The World’s most Important Artists
Sculptures & Installations260 x 2400 x 1250 cm
wood, glass, 660 handels & 660 unique labels
Photo: H. Beurel
Galerie Art & Essai, University Rennes, France
It seems to resonate with fundamental works in the history of art. The collection of information presented is subject to an ordered layout whose apparent rigour the visitor may initially find disconcerting. Explicitly organized according to the model of archive architecture, the installation divides the space in two with a long glass wall. On the other side, are six long grey blocks aligned in a large white room, with sixty drawers on each of their longest sides. In total, six hundred and sixty identical drawers lined up in this collection of grey columns looking exactly like ordinary filing cabinets. In the centre of the glass partition an opening gives access to the space occupied by these volumes. The area is simply lit by rows of neon lights hanging below the roof, lined up with the cabinets. However, in reality the drawers are just surfaces on the sides of the “cabinets” and do not offer any real storage capacity. Consequently, any attempt to use them is foiled by their failure to open and the drawers remain stubbornly closed. They have no other material existence but the relief of their façade and the presence of the handles; similar to images of drawers, they flaunt a repetitive identity on both sides of this sculptured furniture. The only tangible difference is the reference label on which a standardized code specific to each drawer is written in letters and figures.

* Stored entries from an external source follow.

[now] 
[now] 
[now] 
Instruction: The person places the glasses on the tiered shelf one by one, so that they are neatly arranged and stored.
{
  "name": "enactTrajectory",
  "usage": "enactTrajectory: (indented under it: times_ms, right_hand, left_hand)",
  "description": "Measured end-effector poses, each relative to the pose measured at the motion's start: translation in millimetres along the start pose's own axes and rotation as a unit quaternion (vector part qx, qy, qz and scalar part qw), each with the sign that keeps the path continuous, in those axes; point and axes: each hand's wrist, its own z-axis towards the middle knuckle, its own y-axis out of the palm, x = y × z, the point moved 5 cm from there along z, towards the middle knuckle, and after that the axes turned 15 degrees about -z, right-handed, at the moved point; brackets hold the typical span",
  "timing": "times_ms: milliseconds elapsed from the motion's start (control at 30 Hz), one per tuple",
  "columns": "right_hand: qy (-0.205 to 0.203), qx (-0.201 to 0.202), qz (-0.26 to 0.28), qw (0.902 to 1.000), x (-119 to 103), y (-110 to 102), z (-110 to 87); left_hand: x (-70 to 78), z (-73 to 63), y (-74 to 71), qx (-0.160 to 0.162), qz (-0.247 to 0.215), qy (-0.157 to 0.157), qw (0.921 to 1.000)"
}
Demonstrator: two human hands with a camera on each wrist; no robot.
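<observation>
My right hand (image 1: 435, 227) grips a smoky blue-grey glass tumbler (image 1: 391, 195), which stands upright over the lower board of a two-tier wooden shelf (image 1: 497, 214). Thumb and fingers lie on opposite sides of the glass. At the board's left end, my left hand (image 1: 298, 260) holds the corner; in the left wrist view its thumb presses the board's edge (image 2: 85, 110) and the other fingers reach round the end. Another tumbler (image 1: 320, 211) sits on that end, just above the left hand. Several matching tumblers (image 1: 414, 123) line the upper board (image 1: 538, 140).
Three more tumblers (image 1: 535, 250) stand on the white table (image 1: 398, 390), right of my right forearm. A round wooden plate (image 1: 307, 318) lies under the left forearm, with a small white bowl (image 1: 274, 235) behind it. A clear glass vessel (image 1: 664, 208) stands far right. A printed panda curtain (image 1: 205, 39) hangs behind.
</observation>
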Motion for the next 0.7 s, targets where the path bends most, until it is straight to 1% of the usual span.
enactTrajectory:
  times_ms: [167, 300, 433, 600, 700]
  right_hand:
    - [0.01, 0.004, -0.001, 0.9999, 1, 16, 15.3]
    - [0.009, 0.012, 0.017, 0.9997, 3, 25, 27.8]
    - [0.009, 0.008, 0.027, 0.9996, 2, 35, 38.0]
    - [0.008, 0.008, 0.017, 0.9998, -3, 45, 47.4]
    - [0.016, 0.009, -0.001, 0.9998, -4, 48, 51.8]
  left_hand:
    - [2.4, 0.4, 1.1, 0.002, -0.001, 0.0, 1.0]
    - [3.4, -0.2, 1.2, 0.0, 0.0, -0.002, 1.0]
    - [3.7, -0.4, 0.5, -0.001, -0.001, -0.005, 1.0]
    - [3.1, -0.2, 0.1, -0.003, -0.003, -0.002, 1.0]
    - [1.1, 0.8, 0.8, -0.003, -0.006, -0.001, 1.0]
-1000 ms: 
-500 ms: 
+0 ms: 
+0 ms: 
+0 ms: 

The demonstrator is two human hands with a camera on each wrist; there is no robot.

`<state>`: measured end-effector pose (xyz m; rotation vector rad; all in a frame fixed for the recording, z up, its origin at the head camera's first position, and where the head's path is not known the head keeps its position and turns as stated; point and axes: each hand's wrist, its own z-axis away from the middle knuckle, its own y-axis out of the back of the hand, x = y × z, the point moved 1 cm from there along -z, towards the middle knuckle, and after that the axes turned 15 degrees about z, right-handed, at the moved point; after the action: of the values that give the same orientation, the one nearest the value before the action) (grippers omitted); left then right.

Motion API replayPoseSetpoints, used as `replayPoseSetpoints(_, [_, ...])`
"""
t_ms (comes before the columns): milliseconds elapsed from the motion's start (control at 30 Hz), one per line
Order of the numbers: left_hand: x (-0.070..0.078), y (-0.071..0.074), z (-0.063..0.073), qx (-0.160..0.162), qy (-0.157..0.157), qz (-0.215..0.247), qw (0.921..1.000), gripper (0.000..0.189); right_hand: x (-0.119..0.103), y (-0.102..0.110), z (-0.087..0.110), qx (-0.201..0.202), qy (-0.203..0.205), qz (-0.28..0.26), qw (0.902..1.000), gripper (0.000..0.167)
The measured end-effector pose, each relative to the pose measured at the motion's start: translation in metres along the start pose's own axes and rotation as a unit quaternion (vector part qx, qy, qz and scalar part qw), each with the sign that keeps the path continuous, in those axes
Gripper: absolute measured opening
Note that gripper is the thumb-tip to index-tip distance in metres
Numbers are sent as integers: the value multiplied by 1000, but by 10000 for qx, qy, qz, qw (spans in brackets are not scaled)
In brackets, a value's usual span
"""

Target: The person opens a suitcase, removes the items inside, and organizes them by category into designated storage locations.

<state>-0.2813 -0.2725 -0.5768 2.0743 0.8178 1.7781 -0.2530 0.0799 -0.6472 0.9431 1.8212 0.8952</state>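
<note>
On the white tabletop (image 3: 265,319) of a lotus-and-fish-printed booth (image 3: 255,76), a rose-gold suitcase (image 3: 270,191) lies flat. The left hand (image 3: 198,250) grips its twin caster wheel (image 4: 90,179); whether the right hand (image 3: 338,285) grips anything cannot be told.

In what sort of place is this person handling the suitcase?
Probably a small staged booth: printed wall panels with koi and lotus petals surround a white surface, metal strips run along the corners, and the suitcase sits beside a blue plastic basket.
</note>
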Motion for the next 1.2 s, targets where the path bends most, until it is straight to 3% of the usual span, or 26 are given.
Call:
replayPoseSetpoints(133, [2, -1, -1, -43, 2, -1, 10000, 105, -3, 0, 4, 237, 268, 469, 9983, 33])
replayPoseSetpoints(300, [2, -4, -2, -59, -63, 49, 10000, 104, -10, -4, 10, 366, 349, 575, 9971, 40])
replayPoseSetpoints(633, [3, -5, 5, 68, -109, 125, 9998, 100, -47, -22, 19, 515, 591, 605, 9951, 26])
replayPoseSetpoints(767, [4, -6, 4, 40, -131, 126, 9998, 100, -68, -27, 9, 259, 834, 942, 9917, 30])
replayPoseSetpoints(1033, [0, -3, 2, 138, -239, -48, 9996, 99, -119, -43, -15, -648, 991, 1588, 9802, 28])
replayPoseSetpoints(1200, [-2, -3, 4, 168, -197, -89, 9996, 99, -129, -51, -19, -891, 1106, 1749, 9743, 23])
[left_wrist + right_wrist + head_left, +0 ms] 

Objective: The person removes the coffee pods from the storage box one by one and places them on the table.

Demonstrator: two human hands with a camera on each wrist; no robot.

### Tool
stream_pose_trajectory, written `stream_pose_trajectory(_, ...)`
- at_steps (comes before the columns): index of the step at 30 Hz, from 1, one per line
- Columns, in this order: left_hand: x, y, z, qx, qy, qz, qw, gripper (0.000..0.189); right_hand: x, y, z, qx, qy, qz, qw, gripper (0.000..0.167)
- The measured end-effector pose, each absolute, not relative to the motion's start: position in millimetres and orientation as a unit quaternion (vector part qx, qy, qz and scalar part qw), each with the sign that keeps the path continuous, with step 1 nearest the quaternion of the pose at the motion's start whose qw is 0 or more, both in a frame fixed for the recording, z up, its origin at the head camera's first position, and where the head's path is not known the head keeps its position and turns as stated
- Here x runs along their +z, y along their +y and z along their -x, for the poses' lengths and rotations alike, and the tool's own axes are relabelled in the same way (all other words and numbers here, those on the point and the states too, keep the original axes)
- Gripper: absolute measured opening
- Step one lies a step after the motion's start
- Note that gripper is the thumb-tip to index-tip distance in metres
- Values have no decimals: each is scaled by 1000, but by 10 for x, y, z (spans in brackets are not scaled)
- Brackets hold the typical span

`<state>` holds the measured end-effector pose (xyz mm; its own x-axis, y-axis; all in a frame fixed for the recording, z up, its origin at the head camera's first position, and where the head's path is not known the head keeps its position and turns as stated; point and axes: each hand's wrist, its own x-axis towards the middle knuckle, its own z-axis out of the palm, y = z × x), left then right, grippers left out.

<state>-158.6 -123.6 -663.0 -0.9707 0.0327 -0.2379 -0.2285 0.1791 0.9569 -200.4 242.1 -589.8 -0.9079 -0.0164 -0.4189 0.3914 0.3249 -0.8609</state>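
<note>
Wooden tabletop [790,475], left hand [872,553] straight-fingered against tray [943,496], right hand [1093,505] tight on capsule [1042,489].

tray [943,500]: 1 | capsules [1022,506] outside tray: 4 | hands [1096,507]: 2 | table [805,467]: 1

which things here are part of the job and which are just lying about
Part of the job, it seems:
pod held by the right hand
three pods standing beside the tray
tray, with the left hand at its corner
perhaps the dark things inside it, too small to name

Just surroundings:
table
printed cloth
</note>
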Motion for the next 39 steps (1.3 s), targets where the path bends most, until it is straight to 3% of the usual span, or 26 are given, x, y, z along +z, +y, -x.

In this installation, a methodical organization of data is supposed to materialize in the architectural space, an exhaustive classification of the “artist’s life”. But it uses an unusual system with the following logic: a chart with three lists corresponding to medium, type of inspiration and psychological state of the artist, makes it possible to prepare and organize documentary research which could then follow in the archive room. A slip, available at the entrance, permits the visitor to tick one box for each list on the chart to obtain a three section code referring to a specific drawer situated in one of the cabinets. A certain wit regularly undermines with the absurd the apparent megalomania of the project.